A Salford-based charity has celebrated its 120 year anniversary during its annual disability support exhibition at EventCity.

Organised by Disabled Living, the Kidz to Adultz North exhibition features stalls showcasing new equipment which is not readily available through local authority schemes.

Disabled Living stall

Jayne Watson (occupational therapist at Disabled Living) and Emma Dean (Redbank House reception)

Thousands turned out to view the equipment and to listen to seminars detailing the funding schemes and support services on offer.

To cater for the children and young people, there was even an appearance from Santa in his grotto with two donkeys – a homage to the company’s roots.

According to the charity’s senior manager Carmel Hourigan, the visit from Santa and his helpers is the children’s favourite attraction.

She said: “The donkeys come from our original charity started as the Band of Kindness where if children were taught to be kind to animals they would be kind to each other and staff.”

“So we’ve tried to introduce some elements that will go flowing with our history over the years.”

Take a look at the charity’s 120 year history here.

Mrs Hourigan also explained the purpose of the event’s ‘Innovation Hub’, where children could talk to engineers and suggest possible future projects in the disabled technology industry.

She said: “From history going back in time we are now looking into the future.”

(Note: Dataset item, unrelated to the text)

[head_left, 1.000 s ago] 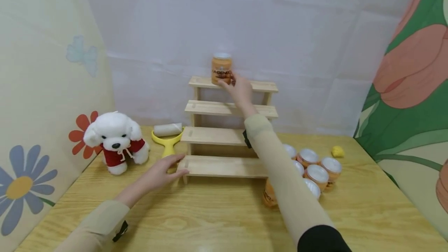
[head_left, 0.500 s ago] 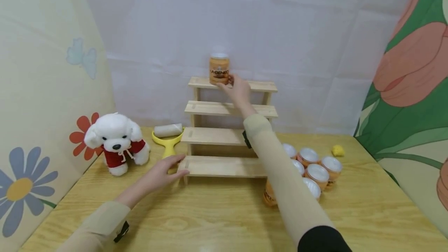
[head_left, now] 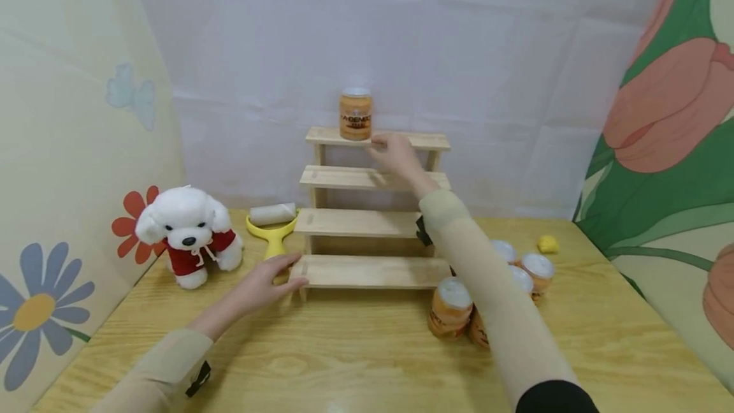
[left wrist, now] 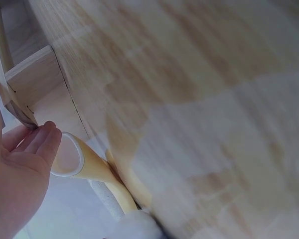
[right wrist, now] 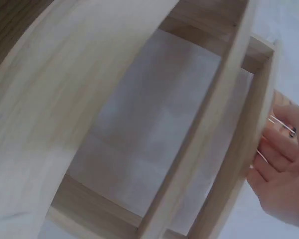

“On numerous occasions you hear how they didn’t know these pieces of equipment were out there, the services were out there to support them, the funding was there to support them.”

Disabled Living stall

One of the many equipment stalls at the exhibition

Mrs Hourigan labelled the exhibition a ‘one stop shop’ for information, including a funding point which outlines the support available.

She added: “Obviously in the current era funding is very difficult. People are cutting down the funding.”

“They need to be able to know where they can go to get funding for certain pieces of equipment that local authorities won’t fund.”

Fifteen members of staff and thirty volunteers helped out at the event, which has been running since 2001.